▶ WHAT IS REQUIRED: Go through the material below and count the lines containing the word "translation". Give that number by itself.

▶ MATERIAL SUPPLIED:
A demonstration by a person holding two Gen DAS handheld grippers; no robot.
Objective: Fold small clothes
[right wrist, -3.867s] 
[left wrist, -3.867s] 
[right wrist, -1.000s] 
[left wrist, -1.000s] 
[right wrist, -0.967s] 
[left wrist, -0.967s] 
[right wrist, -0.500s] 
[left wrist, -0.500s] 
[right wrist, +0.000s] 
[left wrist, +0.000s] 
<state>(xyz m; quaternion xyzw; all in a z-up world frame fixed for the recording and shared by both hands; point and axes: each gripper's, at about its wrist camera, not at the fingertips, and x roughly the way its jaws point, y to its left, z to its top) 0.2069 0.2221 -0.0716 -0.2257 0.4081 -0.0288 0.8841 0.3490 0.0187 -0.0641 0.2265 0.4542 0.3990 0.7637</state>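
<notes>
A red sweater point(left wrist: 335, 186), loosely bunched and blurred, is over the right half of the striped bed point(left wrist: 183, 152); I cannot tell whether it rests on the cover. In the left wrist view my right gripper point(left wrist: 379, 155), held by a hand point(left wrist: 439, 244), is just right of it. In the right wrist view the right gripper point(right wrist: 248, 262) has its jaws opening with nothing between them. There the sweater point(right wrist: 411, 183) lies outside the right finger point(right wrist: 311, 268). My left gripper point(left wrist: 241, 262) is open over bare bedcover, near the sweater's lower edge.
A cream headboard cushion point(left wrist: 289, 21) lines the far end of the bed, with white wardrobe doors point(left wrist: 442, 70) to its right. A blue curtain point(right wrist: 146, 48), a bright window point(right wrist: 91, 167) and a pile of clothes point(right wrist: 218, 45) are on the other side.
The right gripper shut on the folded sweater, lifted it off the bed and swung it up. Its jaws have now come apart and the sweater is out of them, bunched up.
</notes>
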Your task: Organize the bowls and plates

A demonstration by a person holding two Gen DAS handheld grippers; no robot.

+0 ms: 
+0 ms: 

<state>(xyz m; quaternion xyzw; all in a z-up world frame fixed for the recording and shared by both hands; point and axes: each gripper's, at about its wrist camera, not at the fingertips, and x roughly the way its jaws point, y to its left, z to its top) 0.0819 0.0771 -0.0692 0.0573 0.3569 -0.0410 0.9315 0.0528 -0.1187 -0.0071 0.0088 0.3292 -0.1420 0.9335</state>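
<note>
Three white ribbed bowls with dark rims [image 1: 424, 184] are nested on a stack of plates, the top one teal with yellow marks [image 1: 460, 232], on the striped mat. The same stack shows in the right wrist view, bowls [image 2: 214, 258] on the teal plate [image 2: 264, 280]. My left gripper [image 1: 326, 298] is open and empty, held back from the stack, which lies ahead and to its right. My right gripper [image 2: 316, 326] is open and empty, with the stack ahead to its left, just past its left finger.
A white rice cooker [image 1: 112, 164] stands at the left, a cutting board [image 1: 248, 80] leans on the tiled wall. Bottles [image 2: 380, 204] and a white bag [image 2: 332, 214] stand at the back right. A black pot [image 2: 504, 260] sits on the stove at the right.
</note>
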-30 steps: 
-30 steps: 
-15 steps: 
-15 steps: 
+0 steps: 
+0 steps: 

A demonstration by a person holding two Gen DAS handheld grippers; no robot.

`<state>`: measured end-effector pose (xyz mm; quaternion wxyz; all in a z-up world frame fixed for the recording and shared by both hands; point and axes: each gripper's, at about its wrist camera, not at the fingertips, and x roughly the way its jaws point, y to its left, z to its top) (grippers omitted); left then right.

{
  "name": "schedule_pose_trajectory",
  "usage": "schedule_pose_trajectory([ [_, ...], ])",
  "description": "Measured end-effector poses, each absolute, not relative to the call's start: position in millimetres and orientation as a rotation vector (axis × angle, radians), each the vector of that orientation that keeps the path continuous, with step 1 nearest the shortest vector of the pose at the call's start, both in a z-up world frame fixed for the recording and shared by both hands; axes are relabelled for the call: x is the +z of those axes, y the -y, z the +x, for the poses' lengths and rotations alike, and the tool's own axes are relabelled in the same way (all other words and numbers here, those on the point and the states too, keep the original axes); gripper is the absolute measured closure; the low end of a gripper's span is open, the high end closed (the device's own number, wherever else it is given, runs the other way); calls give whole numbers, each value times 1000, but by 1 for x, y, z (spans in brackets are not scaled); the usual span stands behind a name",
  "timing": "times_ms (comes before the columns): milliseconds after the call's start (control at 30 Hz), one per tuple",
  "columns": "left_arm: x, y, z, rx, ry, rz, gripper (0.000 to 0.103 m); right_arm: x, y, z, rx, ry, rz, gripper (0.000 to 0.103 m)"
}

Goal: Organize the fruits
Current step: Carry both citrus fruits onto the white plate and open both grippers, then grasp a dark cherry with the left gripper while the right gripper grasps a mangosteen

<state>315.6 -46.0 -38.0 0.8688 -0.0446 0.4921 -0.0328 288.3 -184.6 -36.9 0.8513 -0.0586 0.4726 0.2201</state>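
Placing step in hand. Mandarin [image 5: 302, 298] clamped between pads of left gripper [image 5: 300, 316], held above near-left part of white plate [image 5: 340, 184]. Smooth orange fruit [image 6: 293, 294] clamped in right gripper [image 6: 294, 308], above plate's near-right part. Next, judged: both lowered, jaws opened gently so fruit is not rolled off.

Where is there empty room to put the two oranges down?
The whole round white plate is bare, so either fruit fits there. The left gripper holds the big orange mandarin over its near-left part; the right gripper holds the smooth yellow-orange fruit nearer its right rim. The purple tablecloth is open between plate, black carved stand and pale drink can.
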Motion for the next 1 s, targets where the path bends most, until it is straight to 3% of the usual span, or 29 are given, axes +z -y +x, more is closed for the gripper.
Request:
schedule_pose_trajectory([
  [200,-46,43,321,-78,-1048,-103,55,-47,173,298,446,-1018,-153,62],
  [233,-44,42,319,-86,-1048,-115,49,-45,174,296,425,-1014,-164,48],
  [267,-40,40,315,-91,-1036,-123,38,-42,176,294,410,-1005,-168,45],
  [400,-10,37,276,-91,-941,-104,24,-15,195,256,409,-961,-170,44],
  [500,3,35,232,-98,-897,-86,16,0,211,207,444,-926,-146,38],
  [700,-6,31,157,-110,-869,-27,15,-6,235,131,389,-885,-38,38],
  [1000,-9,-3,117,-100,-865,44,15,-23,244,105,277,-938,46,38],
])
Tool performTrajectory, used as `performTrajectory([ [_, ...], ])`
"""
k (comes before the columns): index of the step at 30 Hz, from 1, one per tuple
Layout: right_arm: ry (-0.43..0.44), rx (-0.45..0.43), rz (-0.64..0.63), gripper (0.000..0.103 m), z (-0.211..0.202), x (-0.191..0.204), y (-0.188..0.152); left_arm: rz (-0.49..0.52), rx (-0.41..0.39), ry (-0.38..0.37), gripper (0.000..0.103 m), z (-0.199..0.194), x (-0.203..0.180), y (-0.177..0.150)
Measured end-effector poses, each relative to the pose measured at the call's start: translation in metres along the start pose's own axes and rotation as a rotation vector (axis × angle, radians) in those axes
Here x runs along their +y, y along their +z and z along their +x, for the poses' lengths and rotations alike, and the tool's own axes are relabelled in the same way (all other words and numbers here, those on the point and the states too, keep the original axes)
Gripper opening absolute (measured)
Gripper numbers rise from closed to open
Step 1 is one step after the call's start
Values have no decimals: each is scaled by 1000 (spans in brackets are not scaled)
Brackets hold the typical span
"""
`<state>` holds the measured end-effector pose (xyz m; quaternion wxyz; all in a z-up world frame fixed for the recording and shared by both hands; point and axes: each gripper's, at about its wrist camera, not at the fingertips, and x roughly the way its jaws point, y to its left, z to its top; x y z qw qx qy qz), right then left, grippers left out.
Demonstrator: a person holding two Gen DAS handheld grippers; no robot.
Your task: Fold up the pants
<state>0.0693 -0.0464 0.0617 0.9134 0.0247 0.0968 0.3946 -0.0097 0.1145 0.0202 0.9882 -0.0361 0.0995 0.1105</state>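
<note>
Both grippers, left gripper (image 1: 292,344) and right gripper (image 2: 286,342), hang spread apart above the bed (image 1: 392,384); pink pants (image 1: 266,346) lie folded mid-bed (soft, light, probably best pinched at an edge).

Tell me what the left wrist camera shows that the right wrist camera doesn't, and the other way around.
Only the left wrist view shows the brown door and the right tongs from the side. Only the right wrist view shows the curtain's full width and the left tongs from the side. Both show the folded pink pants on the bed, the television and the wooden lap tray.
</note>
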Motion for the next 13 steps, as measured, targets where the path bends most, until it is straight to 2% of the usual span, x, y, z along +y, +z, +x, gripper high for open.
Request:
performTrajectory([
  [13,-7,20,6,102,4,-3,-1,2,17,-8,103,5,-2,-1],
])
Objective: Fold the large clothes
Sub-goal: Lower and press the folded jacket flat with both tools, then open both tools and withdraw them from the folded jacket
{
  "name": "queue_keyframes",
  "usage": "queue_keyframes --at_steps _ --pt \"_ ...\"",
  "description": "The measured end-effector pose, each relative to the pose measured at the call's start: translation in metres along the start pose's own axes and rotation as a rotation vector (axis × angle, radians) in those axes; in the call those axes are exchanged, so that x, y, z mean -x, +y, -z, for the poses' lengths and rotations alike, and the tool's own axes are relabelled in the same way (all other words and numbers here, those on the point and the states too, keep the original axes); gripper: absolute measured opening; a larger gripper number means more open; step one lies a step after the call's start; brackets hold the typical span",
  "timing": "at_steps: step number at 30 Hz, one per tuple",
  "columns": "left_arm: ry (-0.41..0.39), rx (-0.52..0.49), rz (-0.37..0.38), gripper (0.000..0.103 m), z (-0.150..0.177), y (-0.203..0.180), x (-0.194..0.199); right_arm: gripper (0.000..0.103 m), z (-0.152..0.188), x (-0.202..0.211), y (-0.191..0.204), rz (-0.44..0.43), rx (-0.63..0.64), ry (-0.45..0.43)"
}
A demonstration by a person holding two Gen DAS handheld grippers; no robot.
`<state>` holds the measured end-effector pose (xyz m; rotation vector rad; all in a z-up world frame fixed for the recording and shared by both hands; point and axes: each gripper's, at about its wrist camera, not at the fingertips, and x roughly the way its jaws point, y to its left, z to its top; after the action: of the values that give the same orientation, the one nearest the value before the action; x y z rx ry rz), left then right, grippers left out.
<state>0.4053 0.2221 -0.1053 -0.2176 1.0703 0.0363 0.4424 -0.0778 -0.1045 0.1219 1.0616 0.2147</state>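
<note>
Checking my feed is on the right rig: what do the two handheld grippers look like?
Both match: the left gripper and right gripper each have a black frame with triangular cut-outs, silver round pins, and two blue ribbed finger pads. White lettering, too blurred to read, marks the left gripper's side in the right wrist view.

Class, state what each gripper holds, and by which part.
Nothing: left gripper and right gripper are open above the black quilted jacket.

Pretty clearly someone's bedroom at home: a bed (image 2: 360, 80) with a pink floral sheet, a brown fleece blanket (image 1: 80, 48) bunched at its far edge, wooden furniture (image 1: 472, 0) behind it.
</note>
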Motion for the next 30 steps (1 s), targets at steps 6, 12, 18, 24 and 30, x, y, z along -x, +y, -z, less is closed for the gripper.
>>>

▶ RESPONSE BELOW: 2